The second independent validation cohort included 35 healthy controls, 27 PDND patients, and 66 PDD patients, all neuropathologically confirmed cases selected by the Arizona Parkinson's Disease Consortium National Brain and Tissue Resource for Parkinson's Disease and Related Disorders. All participants or their legal representatives signed an Institutional Review Board–approved informed consent form before the time of death. The PDD group included 32 patients without AD-related histopathology and 34 patients with sufficient load of plaques and tangles to meet criteria for AD diagnosis. The 2 dementia groups were finally merged into one single group of PDD cases because the concurrent AD pathology was found not to have any impact on the parameters under investigation.

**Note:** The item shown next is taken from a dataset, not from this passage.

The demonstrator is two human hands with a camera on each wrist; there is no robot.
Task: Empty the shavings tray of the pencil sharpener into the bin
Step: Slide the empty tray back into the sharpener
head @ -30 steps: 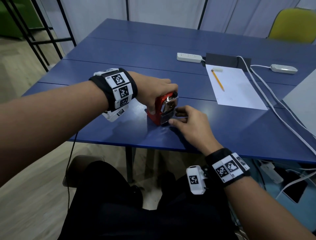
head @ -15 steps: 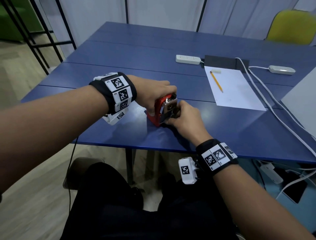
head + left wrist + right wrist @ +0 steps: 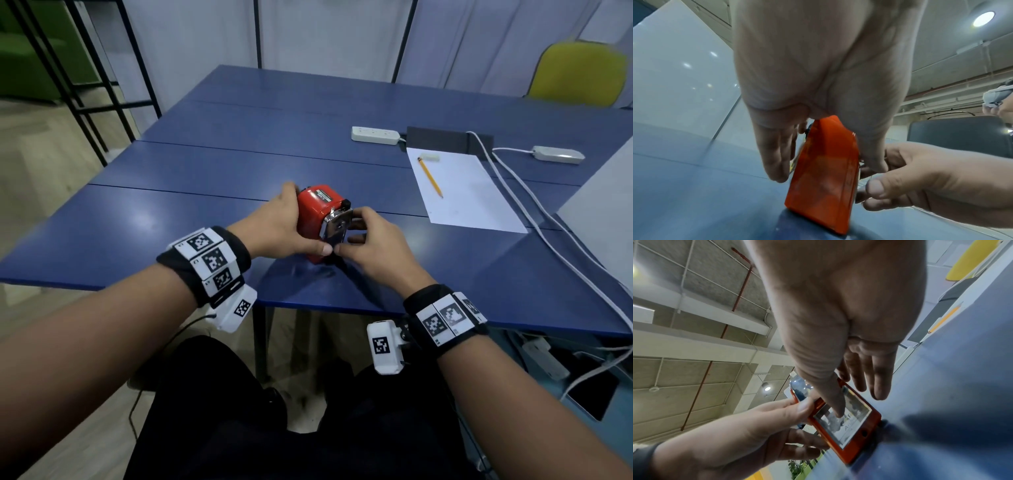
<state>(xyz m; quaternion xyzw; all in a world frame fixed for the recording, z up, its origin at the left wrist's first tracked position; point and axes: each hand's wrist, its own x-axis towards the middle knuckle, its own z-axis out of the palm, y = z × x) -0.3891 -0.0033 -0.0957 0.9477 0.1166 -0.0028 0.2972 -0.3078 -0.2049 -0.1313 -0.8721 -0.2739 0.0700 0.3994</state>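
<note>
The red pencil sharpener (image 3: pixel 317 207) stands on the blue table (image 3: pixel 171 233), near its front edge. My left hand (image 3: pixel 279 228) grips its body from the left, thumb at the lower front corner and fingers round the back. My right hand (image 3: pixel 371 245) is at the chrome front. In the right wrist view its thumb presses the clear shavings tray (image 3: pixel 856 414) and its fingers reach past the tray's far side. The left wrist view has the sharpener (image 3: pixel 824 175) tilted, with the right hand (image 3: pixel 920 178) curled at its lower front. No bin is in view.
A white sheet (image 3: pixel 462 195) with a yellow pencil (image 3: pixel 430 176) and an eraser lies at the right. Behind it are a white power strip (image 3: pixel 375 134) and a dark flap. White cables (image 3: pixel 537 219) run along the right side. A yellow chair (image 3: pixel 579 73) stands beyond the table.
My right hand has come in from just short of the sharpener and closed on its front. My left hand has shifted from over the top to the left side.
</note>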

Detailed information on all the study cohorts is available in the supplemental data on the Neurology® Web site at Neurology.org.

CSF sampling and biological assays.

In cohort 1 and cohort 2, CSF was collected as described previously.10 In cohort 3 with neuropathology confirmed cases, postmortem CSF was collected from the lateral ventricles while the brain was still in situ, after removal of the skullcap. VEGF, PlGF, sVEGFR-1, sVEGFR-2, Ang2, and IL-8 were quantified in CSF samples from cohort 1 using multiplex electrochemiluminescence immunoassay (Meso Scale Discovery, Gaithersburg, MD; supplemental data). All the samples were measured in duplicate and the mean of the duplicate was used in the statistical analysis. Detection limits are provided in the supplemental data. The coefficient of variation (CV) was below 20% for all assays. The few samples with CV >20% did not affect the results and were therefore included in the statistical analysis. In the validation cohort, VEGF, PlGF, and sVEGFR-1 were measured using the same methodology as above. For further validation purposes, CSF levels of VEGF were also measured using VEGF V-PLEX kit using other antibodies than the VEGF assay mentioned above (see supplemental data for details).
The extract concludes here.